### Task requirements
The answer must consist of each line below that contains the word "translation", copied in full.

### Raw data

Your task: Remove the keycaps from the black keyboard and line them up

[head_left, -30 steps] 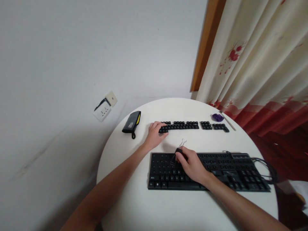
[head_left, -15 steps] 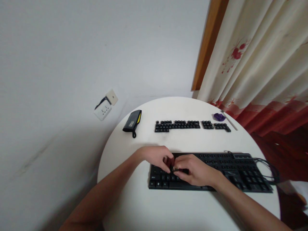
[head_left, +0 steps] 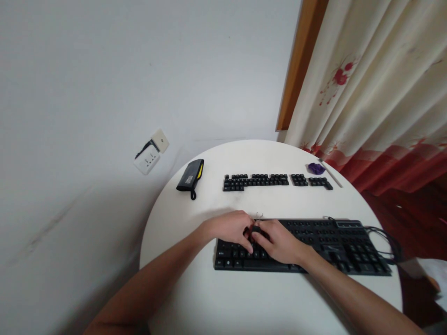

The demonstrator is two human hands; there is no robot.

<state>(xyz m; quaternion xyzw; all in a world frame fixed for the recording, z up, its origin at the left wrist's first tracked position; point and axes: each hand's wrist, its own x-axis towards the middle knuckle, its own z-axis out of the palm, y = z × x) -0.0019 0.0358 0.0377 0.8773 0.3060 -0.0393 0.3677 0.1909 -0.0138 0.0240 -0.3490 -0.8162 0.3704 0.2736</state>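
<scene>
A black keyboard (head_left: 335, 253) lies along the near part of the white round table, with bare key positions in its upper rows. My left hand (head_left: 232, 228) is over the keyboard's left side, thumb and fingers curled in a pinch; what sits between them is hidden. Against it, my right hand (head_left: 277, 239) is closed around a small dark tool (head_left: 257, 229). Thin wire ends (head_left: 259, 215) stick out beyond the fingertips, like those of a keycap puller. Loose black keycaps (head_left: 261, 180) lie in rows farther back on the table.
A dark pouch (head_left: 190, 175) with a yellow edge lies at the back left. Toward the back right are a crumpled purple item (head_left: 316, 168) and a thin white stick (head_left: 331, 173). The keyboard's coiled cable (head_left: 386, 242) hangs at the right edge, near the curtain (head_left: 349, 93).
My hands have turned and drawn closer over the keyboard. The tool in my right hand has swung so its wire ends point away from me. The keycap rows have stayed put.
</scene>
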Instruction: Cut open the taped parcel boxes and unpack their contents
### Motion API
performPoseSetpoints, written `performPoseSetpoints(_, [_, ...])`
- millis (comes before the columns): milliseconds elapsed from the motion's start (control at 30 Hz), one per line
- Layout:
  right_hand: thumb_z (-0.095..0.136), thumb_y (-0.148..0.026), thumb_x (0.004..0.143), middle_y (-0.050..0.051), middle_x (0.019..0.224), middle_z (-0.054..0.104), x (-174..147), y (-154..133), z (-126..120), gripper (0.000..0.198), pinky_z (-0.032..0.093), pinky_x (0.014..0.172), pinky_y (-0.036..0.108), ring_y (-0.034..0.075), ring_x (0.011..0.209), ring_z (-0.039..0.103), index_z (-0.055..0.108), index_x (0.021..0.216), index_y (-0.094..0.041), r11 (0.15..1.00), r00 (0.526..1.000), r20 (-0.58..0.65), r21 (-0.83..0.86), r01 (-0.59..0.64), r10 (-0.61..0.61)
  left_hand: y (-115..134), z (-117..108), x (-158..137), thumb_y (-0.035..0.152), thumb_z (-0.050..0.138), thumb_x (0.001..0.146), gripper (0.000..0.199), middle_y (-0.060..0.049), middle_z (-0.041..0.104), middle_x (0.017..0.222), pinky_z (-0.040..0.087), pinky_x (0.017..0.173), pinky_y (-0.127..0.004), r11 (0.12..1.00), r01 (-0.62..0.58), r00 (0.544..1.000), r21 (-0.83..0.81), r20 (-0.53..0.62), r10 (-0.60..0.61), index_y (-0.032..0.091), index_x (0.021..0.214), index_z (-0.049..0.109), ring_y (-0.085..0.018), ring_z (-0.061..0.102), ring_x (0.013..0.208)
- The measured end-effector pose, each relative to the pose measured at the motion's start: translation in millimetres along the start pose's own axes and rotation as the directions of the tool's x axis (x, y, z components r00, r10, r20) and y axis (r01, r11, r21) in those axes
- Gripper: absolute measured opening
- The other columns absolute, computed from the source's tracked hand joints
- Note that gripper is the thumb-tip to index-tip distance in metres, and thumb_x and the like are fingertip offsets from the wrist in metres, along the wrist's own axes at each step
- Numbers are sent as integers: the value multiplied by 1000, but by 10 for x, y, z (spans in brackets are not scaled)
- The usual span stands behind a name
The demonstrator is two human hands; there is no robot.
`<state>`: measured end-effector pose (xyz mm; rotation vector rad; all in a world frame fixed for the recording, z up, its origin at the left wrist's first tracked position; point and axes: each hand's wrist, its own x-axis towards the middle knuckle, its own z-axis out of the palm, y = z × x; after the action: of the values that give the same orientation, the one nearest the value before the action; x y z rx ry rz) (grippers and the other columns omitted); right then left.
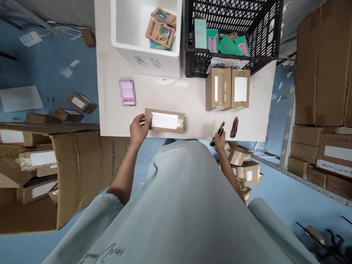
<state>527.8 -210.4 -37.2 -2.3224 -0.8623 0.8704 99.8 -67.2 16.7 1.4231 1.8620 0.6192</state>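
A long, narrow cardboard box (165, 120) with a white label lies near the front edge of the white table. My left hand (139, 129) grips its left end, fingers behind and thumb at the near corner. In my right hand (220, 141) is a yellow-and-black utility knife (220, 129), held closed in the fingers above the table's front edge. Whether its blade is out I cannot tell. Just right of it, a red-and-black utility knife (234, 127) lies on the tabletop.
Two taped boxes (227, 89) stand at the back right, before a black crate (233, 18) of green packs. A white foam bin (148, 60) holds small printed boxes. A phone-like item (127, 92) lies left. Large cartons (79, 176) of boxes flank the table.
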Motion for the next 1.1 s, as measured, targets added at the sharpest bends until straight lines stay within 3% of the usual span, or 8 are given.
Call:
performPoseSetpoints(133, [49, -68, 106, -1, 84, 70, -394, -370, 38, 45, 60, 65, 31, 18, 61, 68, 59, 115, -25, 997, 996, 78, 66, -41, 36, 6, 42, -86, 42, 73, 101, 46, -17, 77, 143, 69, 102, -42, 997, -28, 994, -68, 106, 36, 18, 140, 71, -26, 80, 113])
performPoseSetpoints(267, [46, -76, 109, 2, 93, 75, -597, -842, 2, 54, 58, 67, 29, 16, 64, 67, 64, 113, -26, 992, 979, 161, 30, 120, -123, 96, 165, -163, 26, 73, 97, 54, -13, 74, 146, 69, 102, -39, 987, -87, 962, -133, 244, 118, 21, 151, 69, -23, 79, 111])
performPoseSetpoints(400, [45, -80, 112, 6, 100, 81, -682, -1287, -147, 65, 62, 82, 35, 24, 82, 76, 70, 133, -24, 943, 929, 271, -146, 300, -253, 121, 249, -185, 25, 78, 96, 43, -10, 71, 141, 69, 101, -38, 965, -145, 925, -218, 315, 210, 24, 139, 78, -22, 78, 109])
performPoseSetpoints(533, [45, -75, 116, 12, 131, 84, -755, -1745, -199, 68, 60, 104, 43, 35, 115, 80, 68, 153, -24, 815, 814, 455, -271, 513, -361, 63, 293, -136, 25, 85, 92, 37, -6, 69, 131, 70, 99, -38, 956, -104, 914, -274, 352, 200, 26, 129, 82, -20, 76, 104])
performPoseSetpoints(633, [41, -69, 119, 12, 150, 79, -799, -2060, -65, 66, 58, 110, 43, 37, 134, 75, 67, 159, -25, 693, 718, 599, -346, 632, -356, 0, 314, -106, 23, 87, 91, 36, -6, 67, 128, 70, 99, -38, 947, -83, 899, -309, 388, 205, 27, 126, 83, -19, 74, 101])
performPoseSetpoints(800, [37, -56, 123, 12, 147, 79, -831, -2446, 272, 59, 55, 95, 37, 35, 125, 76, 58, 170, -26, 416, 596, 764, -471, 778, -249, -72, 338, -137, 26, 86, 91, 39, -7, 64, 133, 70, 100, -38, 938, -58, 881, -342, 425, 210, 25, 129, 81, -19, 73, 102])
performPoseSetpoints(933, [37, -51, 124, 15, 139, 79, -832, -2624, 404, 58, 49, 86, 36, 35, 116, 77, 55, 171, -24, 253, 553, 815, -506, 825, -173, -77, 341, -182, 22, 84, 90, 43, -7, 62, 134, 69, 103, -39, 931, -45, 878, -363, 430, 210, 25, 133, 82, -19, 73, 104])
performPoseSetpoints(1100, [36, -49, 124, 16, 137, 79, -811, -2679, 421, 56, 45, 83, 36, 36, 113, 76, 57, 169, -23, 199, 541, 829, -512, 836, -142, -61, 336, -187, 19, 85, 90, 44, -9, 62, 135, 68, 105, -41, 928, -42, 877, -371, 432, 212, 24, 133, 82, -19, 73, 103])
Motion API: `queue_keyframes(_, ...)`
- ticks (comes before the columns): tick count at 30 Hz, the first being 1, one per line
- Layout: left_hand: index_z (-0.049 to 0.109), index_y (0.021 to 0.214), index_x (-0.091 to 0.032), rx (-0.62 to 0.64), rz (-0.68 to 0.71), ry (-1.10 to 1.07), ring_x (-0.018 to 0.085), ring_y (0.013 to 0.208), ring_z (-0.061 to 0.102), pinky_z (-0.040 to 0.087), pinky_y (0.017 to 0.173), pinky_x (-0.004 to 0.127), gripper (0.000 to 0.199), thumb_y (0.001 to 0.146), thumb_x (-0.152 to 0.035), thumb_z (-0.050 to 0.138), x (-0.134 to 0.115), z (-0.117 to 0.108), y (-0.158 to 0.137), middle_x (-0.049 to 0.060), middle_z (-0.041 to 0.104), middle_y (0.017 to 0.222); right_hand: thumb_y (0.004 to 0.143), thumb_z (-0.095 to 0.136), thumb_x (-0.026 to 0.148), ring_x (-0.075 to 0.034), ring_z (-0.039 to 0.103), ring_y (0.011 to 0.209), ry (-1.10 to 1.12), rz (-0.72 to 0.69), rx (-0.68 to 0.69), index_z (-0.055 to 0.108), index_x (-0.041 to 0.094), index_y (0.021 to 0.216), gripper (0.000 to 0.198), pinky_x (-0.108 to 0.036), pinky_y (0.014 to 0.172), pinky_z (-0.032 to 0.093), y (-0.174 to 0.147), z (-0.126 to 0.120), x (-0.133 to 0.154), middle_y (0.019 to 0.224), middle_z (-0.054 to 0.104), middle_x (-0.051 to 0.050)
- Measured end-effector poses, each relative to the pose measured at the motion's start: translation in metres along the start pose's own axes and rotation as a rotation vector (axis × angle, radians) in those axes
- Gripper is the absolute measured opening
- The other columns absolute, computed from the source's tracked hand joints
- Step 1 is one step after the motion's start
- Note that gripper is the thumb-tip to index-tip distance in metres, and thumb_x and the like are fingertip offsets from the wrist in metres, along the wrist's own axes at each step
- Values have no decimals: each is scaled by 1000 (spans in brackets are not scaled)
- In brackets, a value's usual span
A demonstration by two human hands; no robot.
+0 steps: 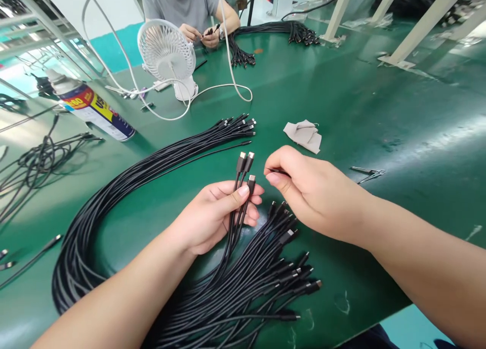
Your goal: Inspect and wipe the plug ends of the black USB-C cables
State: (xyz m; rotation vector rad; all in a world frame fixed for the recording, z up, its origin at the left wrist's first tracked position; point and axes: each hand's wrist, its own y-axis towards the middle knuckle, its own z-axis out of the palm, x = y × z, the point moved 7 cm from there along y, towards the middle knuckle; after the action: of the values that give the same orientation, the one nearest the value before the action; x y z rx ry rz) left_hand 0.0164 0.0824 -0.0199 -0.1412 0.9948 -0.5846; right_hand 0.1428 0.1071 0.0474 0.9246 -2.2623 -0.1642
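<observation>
Three black USB cables (242, 162) stand with their plugs up, pinched under the thumb of my left hand (218, 207). To its right, my right hand (319, 192) is closed in a pinch around a small dark thing, mostly hidden by the fingers. Below both hands fans out a thick bundle of black cables (212, 298), plugs pointing right. The bundle curves round to the left, and its far ends (235, 126) lie beyond my left hand. A crumpled grey cloth (304, 135) lies past my right hand.
Tweezers (366, 174) lie on the green table (379, 106) at the right. Farther back are a white fan (167, 50) with a looping cord and a tilted spray can (94, 108). Tangled cables (41, 161) lie left. Across the table, a person's hands (201, 35) handle cables.
</observation>
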Motion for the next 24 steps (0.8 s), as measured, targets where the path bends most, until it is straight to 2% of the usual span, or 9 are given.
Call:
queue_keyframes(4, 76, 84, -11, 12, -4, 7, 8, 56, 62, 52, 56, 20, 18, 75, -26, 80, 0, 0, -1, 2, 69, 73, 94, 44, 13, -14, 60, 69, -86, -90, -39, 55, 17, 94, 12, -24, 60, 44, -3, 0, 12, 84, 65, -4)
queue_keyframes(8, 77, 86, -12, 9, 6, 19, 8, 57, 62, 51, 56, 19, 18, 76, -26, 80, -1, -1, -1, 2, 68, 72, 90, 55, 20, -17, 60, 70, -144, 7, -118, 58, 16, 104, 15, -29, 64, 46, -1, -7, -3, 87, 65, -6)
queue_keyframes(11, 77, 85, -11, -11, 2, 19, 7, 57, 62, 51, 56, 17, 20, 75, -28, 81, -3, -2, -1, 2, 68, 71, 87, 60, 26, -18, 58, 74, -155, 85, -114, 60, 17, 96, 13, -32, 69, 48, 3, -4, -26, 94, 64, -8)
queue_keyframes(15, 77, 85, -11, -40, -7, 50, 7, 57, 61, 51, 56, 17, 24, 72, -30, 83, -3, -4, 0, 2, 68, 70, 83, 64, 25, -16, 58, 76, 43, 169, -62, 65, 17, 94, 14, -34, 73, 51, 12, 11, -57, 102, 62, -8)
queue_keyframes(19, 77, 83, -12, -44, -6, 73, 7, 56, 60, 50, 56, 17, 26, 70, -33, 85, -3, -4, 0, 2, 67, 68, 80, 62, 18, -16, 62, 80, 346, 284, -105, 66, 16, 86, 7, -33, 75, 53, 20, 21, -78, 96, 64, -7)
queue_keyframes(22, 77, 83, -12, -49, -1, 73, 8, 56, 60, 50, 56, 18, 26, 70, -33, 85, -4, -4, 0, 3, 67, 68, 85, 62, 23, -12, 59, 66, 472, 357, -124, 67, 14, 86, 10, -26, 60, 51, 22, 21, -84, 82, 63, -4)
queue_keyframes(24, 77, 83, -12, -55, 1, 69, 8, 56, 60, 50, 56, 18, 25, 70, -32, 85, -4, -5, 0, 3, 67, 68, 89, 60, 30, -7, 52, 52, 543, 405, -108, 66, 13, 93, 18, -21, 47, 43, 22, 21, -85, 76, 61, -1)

### Output
- The measured end-effector pose, each relative to the pose measured at the motion's start: translation in millimetres along the start pose's own axes and rotation as the directions of the tool's x axis (x, y, z components r00, r10, r20) and y axis (r01, r11, r21) in those axes
- Measured end-effector poses, each relative to the pose measured at the motion's start: translation in metres along the start pose's own axes and rotation as a rotation vector (axis × angle, radians) in those axes

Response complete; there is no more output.